· Дживан ·
Как-то рано поутру возле моей камеры появляется человек с листом бумаги в руках.
– Подсудимые! – рявкает он.
Выстраивается цепочка из грязных людей. Все мужчины, в стоптанных шлепанцах, куртки липнут к пропотевшей груди. Кто-то один выкрикивает:
– Очередь за омлетами, что ли?
Некоторые смеются, но невесело. Другие ничего не говорят, рассматривая меня в моей камере как экспонат. Мне надлежит сидеть в тюрьме до суда еще год.

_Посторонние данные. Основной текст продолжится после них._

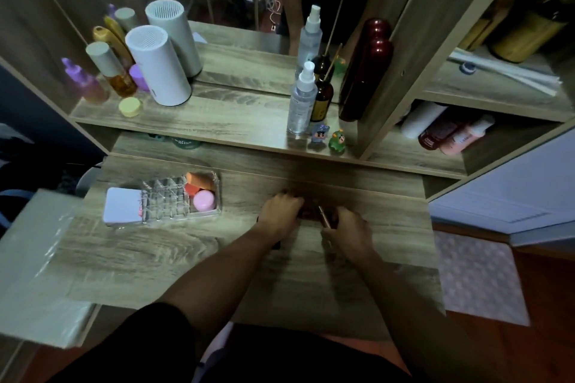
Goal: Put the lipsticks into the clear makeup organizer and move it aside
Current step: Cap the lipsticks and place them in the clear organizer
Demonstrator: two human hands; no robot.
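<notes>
The clear makeup organizer [168, 199] sits on the left part of the wooden desk [174, 252], with orange and pink sponges and a pink jar in its right section and a white compact at its left end. A dark cluster of lipsticks [311, 211] lies at the desk's middle, mostly hidden between my hands. My left hand [280, 211] curls over the left side of the cluster. My right hand [348, 230] pinches a slim gold-toned lipstick [323, 217] at the cluster's right side. The scene is dim, so the grip of the left hand is unclear.
A raised shelf behind the desk carries white cylinders [158, 68], several bottles, a yellow jar [130, 106], spray bottles [301, 102], a dark red bottle [364, 77] and small figurines [337, 140]. A mirror stands behind. Side shelves at the right hold tubes [448, 133]. A clear-wrapped box [34, 261] lies at left.
</notes>
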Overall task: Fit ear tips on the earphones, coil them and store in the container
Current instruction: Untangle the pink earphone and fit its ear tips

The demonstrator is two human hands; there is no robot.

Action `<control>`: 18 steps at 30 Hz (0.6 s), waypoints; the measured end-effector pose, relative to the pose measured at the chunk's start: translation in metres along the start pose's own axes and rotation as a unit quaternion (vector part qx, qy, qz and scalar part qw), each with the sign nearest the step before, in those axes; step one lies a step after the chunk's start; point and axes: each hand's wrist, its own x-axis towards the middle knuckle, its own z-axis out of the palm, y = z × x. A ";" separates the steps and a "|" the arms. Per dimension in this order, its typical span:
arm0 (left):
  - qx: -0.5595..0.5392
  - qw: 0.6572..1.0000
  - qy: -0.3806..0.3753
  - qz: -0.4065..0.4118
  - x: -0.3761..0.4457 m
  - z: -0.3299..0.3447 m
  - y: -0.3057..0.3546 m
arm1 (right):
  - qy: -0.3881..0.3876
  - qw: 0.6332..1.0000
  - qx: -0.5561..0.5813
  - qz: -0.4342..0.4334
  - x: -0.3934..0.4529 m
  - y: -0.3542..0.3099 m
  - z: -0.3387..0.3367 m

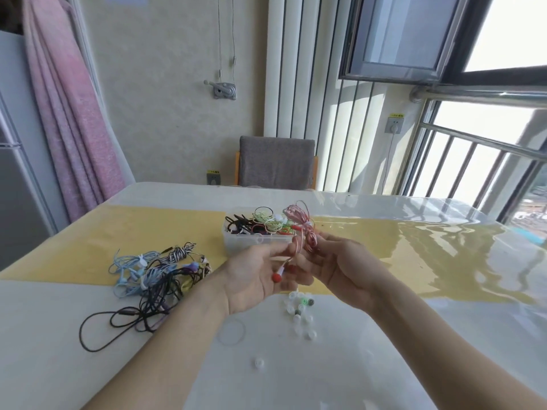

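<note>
Both hands are raised over the glossy white and yellow table (414, 253), just in front of the clear plastic container (236, 244), which is heaped with coiled earphones in black, green and red; the right hand (340, 267) pinches a bundle of red-and-white striped earphone cable (309, 241) between curled fingers, its loops rising above the box; the left hand (257, 279), palm up, fingers curled, holds the strand whose red earbud (276, 277) hangs against the palm; a scatter of small translucent ear tips (299, 312) lies on the table beneath the hands; to the left sits a tangled pile of blue, black and purple earphones (154, 279).
</note>
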 end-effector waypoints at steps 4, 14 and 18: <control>0.018 0.997 0.073 0.034 0.004 0.000 -0.011 | 0.045 0.993 -0.105 -0.031 -0.014 -0.001 -0.017; 0.047 0.982 0.133 0.128 -0.002 -0.003 -0.017 | 0.049 0.978 -0.170 -0.112 -0.033 -0.006 -0.048; 0.022 0.986 0.093 0.139 0.000 0.004 -0.022 | 0.071 0.940 -0.285 -0.173 -0.036 -0.016 -0.061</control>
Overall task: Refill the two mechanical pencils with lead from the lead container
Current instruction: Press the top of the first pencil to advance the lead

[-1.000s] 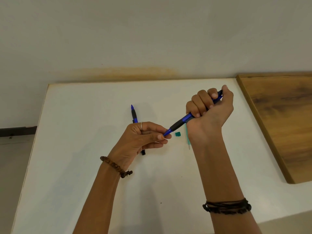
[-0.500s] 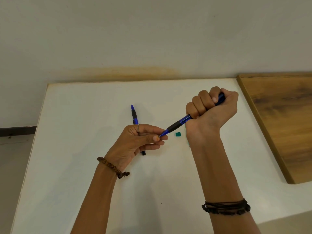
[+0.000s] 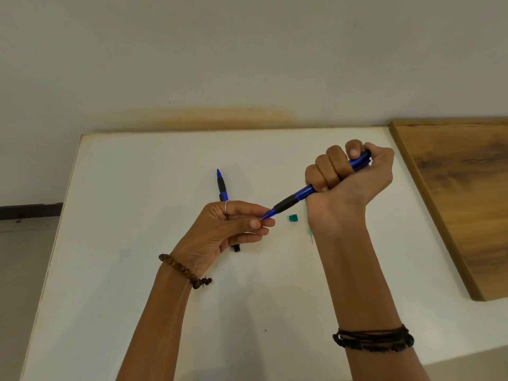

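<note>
The held pencil (image 3: 305,192), blue translucent barrel with a black rubbery grip sleeve, was off the table, tilted from upper right down to lower left over the middle of the white table (image 3: 137,298). Right hand (image 3: 349,180) was fisted round its upper barrel, thumb over the button end. Compared with a second before, that thumb had come down from a raised, loose pose onto the cap, and the tip had slid a little left and lower toward the left hand (image 3: 228,229). Left thumb and forefinger were pinched together right at the metal tip; a thin pale sliver showed there, probably lead, too small to confirm. My read: lead was being fed or pushed back through the tip while the button was pressed, so the first pencil's refill was near its end.

Second pencil (image 3: 222,187), same blue-and-black plastic, lay flat toward the table's far middle, partly hidden under the left hand, apparently not yet done. A small teal square cap (image 3: 293,218), hard plastic, lay just right of the pinch. The lead container (image 3: 310,233), slim teal tube, sat mostly hidden behind the right wrist.

Beaded bracelet (image 3: 182,270) on left wrist, dark cord bands (image 3: 373,339) on right. Wood-grain board (image 3: 461,202) abutted the table's right edge.
</note>
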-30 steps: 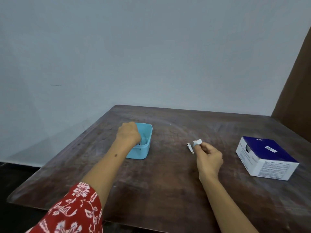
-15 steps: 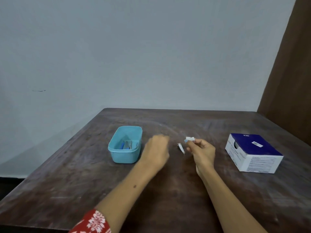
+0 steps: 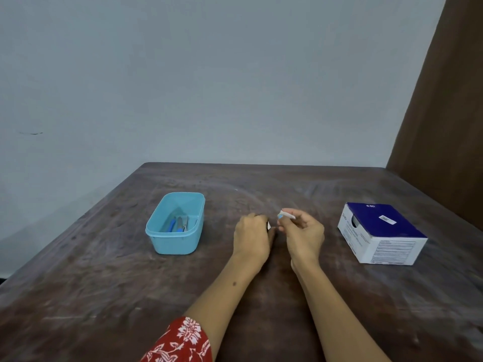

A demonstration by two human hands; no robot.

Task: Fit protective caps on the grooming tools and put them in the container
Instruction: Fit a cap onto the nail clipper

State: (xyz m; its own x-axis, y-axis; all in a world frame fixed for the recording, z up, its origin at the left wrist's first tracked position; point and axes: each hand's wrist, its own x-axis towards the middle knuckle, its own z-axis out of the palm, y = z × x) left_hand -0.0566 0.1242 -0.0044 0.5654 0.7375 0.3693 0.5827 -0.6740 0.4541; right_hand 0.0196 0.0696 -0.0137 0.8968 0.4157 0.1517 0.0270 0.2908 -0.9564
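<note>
A light blue container (image 3: 175, 240) stands left of centre on the table, with several grooming tools (image 3: 178, 223) lying inside, some with blue ends. My left hand (image 3: 251, 235) rests at the table's middle with its fingers curled over a small metal nail clipper (image 3: 269, 226), of which only a sliver shows. Close to its right, my right hand (image 3: 303, 235) pinches a small white cap (image 3: 286, 215) between thumb and fingertips, a little above the table.
A blue and white cardboard box (image 3: 383, 232) sits at the right of the dark wooden table (image 3: 104, 296). A brown panel (image 3: 449, 100) rises at the far right and a pale wall stands behind the table.
My left hand left the container and crossed right to the nail clipper, now covering it. My right hand stayed near the clipper, holding the white cap.
</note>
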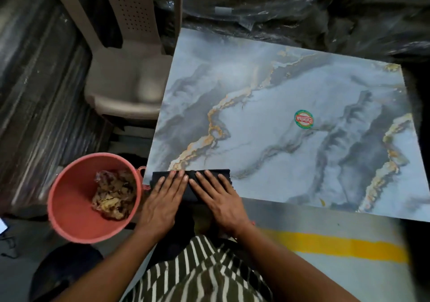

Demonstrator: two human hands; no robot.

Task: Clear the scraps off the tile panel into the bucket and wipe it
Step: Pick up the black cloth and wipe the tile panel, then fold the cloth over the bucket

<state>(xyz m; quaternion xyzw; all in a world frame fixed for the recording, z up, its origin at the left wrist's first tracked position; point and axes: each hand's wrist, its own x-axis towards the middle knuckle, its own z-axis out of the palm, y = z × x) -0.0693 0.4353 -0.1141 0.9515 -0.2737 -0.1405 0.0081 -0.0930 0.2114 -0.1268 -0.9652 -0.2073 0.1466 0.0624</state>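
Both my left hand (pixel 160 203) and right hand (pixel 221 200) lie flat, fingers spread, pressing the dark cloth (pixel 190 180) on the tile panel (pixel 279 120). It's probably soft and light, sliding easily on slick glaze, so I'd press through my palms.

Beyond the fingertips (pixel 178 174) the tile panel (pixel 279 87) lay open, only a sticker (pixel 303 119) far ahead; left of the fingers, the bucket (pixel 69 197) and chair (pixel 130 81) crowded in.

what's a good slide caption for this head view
Both hands, left and right, press a dark cloth flat on the tile panel; scraps in bucket.
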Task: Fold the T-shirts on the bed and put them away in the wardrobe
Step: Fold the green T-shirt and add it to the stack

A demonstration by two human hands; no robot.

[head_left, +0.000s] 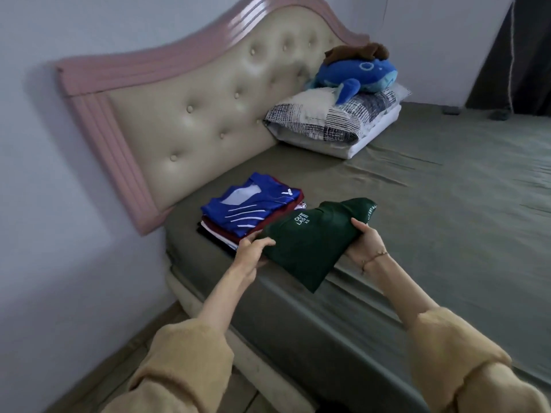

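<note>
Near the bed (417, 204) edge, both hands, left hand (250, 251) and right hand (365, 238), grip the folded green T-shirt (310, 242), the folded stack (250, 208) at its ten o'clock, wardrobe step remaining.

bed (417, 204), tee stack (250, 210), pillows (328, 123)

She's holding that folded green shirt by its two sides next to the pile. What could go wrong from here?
The green shirt is held only at its edges by the left hand and right hand, and its near corner hangs free, so the fold might open. The stack of folded shirts sits near the bed's edge; a careless landing could nudge it crooked or off.
</note>
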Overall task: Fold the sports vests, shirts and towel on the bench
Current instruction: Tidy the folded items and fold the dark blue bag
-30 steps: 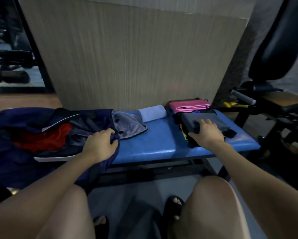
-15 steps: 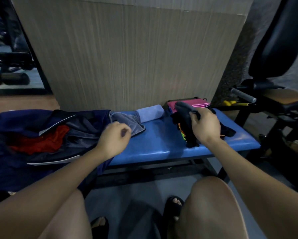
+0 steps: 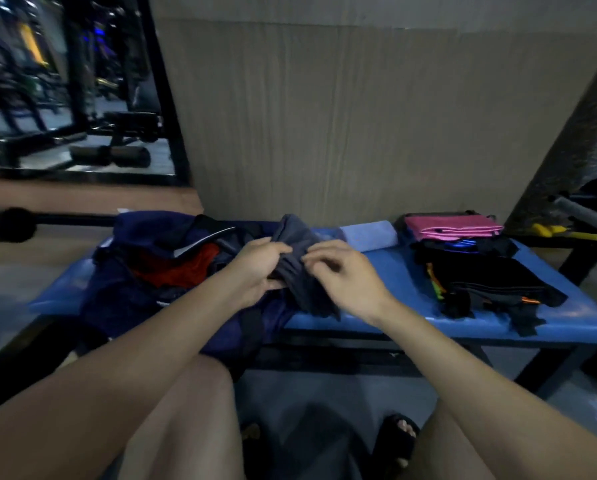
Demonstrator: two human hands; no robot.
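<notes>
Head view: grey garment [image 3: 299, 268] bunched, creased between hands.

A gym: padded bench [image 3: 394, 271], weight machines [image 3: 48, 98].

Bare blue tabletop [image 3: 387, 271] strip open between grey garment [image 3: 297, 268] and black folded stack [image 3: 480, 275]; grip could pass there. Left part of tabletop covered by heap of navy and red clothes [image 3: 165, 258], spilling over front edge. Rolled pale blue towel [image 3: 368, 234] lies at back, just beside pink folded stack [image 3: 451, 226]. Beige wall panel [image 3: 359, 116] closes off rear. Both hands, left hand [image 3: 255, 271] and right hand [image 3: 342, 275], occupy centre, on grey garment. Metal bar [image 3: 584, 213] juts in at far right.
</notes>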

Человек со списком отпирает решетку и засовывает голову:
– Эй, мадам! Тебе особое приглашение?
Так что я с трудом встаю с пола и вместе с десятком других заключенных влезаю в полицейский фургон. Один тянется скованными руками к моей груди, я их отбрасываю ударом ладони.
– Руки не распускай! – кричу я.
Водитель кричит на меня, чтоб тихо себя вела.
Вот так меня и транспортируют из временного изолятора в эту тюрьму, где я теперь живу.
· Физрук ·
Игровая площадка – бетонный прямоугольник, огороженный сперва тонкой шеренгой вянущих под солнцем деревьев, потом – пятиэтажным зданием школы. Учитель физкультуры в рубашке с воротником и в отглаженных брюках, с сапожной щеткой густых усов и сверкающей лысиной, стоит на солнцепеке и командует классом, задавая ритм маршировки. Рука вскинута в приветствии, ноги крепко упираются в землю.
Девочки, его ученицы, все тринадцатилетние, юбки у них до колена, бретельки лифчиков сползают с плеч, носки устало скатываются с голеней. Многие почистили белые спортивные туфли мелом для доски. Все они сутулятся, руки болтаются, а должны быть твердыми, как сабли.
– Вы видали по телевизору, – выговаривает Физрук, проходя вдоль рядов, – как идет строй солдат? Вот именно так вы должны выглядеть!
Приближается День Республики – национальный праздник, день конституции страны, и так дело не пойдет. Парад учениц, самое патриотическое выступление по этому патриотическому поводу – и за него отвечает Физрук. Единственный момент за весь учебный год, когда он, странный какой-то учитель, преподающий не математику, или географию, или какую-нибудь химию, даже не домоводство, показывает свою работу лицом. Ну, да, думает он про себя со злостью, это не то, что все разы, когда он выходит на собрании починить забарахливший микрофон, – единственный мужчина в школе для девочек, потому его и дергают для такой работы.
– Тишина! – брюзжит он, чтобы прекратить болтовню девочек. – Серьезнее надо быть!
Класс умолкает. Девчонки пялятся в землю, подавляя рвущийся наружу смех.
В сторонке в тени дерева сидят две девочки и хихикают. Перед началом занятия они подошли к Физруку и каждая шепнула на ухо:
– Сэр, у меня эти дни. Можно мне сегодня не заниматься?
Физрук вспоминает, хотя и не уверен, что вроде бы у них эти дни были неделю назад. Хмурится, достает из нагрудного кармана платок и вытирает пот с головы, лба, носа. А что ему остается?